How to Improve Data Quality
"Virtually everything in business today is an undifferentiated commodity, except how a company manages its information. How you manage information determines whether you win or lose."
—Bill Gates
Everybody wants better quality of data. Some organizations hope to improve data quality by moving data from legacy systems to enterprise resource planning (ERP) and customer relationship management (CRM) packages. Other organizations use data profiling or data cleansing tools to unearth dirty data, and then cleanse it with an extract/transform/load (ETL) tool for data warehouse (DW) applications. All of these technology-oriented data quality improvement efforts are commendable—and definitely a step in the right direction. However, technology solutions alone cannot eradicate the root causes of poor quality data because poor quality data is not as much an IT problem as it is a business problem.
Other enterprise-wide disciplines must be developed, taught, implemented, and enforced to improve data quality in a holistic, cross-organizational way. Because data quality improvement is a process and not an event, the following enterprise-wide disciplines should be phased in and improved upon over time:
- A stronger personal involvement by management
- High-level leadership for data quality
- New incentives
- New performance evaluation measures
- Data quality enforcement policies
- Data quality audits
- Additional training for data owners and data stewards about their responsibilities
- Data standardization rules
- Metadata and data inventory management techniques
- A common data-driven methodology
Current State of Data Quality
We repeatedly run into a common example of data quality problems when trying to speak with a customer service representative (CSR) of a bank, credit card company, or telephone company. An automated voice response system prompts you to key in your account number before passing your call to a CSR. When a person finally answers the call, you are asked to repeat your account number because the system did not pass it along. Where did the keyed-in data go?
Another more serious data quality problem involves a report in 2003 about the federal General Accounting Office (GAO) not being able to tell how many H-1B visa holders worked in the U.S. The GAO was missing key data and its systems were not integrated.
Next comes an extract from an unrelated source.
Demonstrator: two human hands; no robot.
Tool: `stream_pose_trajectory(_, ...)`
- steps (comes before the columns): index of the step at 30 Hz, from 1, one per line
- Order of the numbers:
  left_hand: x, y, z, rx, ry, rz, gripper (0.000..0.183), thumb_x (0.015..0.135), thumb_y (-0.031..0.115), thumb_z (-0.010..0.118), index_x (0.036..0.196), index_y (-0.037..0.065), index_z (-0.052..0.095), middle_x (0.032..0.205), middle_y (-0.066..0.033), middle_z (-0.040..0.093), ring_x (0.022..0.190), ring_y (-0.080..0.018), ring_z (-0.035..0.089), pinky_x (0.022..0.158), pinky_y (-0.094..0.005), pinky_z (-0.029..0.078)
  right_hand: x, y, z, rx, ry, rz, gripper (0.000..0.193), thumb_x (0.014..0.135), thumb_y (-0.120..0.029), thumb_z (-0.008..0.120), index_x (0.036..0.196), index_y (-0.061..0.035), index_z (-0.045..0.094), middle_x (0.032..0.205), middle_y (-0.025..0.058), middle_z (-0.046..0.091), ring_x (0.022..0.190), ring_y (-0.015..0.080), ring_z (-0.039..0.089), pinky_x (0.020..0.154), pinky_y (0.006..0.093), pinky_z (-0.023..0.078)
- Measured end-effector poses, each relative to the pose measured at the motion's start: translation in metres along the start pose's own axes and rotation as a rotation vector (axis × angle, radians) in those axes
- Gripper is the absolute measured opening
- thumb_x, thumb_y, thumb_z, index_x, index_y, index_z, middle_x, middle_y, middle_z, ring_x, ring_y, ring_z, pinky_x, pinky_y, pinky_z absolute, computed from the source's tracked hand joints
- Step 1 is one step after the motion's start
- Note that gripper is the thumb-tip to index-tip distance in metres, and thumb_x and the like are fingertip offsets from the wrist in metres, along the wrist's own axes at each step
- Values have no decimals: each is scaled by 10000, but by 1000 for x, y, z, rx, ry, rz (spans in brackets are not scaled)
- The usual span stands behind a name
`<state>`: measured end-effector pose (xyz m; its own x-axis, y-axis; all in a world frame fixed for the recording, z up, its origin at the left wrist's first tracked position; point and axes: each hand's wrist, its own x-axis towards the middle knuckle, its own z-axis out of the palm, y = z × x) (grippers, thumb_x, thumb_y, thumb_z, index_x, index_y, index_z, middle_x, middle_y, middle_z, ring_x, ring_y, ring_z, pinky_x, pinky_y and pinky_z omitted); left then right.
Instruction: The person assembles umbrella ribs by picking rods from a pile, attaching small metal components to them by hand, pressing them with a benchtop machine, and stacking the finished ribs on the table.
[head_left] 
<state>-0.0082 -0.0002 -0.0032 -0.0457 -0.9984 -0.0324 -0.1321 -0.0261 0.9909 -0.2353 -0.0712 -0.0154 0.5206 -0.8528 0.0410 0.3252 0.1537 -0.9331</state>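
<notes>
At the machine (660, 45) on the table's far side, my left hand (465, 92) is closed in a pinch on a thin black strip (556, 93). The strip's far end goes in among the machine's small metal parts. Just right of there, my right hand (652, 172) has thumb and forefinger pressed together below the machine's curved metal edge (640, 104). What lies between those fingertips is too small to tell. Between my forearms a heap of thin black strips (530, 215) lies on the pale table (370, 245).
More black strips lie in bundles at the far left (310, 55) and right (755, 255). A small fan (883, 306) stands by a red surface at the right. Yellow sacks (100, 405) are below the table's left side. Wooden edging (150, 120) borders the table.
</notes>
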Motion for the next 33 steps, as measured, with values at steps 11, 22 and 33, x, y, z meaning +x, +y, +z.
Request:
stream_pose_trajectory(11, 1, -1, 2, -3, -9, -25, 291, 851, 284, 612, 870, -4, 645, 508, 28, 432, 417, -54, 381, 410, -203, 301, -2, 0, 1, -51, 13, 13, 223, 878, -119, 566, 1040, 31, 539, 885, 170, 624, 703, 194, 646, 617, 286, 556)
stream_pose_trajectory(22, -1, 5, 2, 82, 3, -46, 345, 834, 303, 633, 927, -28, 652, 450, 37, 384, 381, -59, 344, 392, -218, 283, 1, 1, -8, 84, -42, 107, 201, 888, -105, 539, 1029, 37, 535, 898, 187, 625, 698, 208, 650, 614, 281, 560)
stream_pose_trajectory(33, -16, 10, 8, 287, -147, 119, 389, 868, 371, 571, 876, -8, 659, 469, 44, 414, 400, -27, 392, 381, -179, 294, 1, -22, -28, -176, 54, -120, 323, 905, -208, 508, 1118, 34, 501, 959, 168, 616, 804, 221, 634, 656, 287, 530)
This presented a major challenge to the Department of Homeland Security, which tried to track all visa holders in the U.S.
According to Gartner, Inc., Fortune 1000 enterprises may lose more money in operational inefficiency due to data quality issues than they spend on data warehouse and CRM initiatives. In 2003, the Data Warehouse Institute (TDWI) estimated that data quality problems cost U.S. businesses $600 billion each year.
At an Information Quality Conference in 2002, a telecom company revealed that it recovered over $100 million in "scrap and rework" costs, a bank claimed to have recovered $60 million, and a government agency recovered $28.8 million on an initial investment of $3.75 million. Clearly, organizations and government are slowly realizing that data quality is not optional.
Many companies realize that they did not pay sufficient attention to data while developing systems during the last few decades. While delivery schedules have been shrinking, project scopes have been increasing, and companies have been struggling to implement applications in a timeframe that is acceptable to their business community. Because a day has only 24 hours, something has to give, and what usually gives is quality, especially data quality.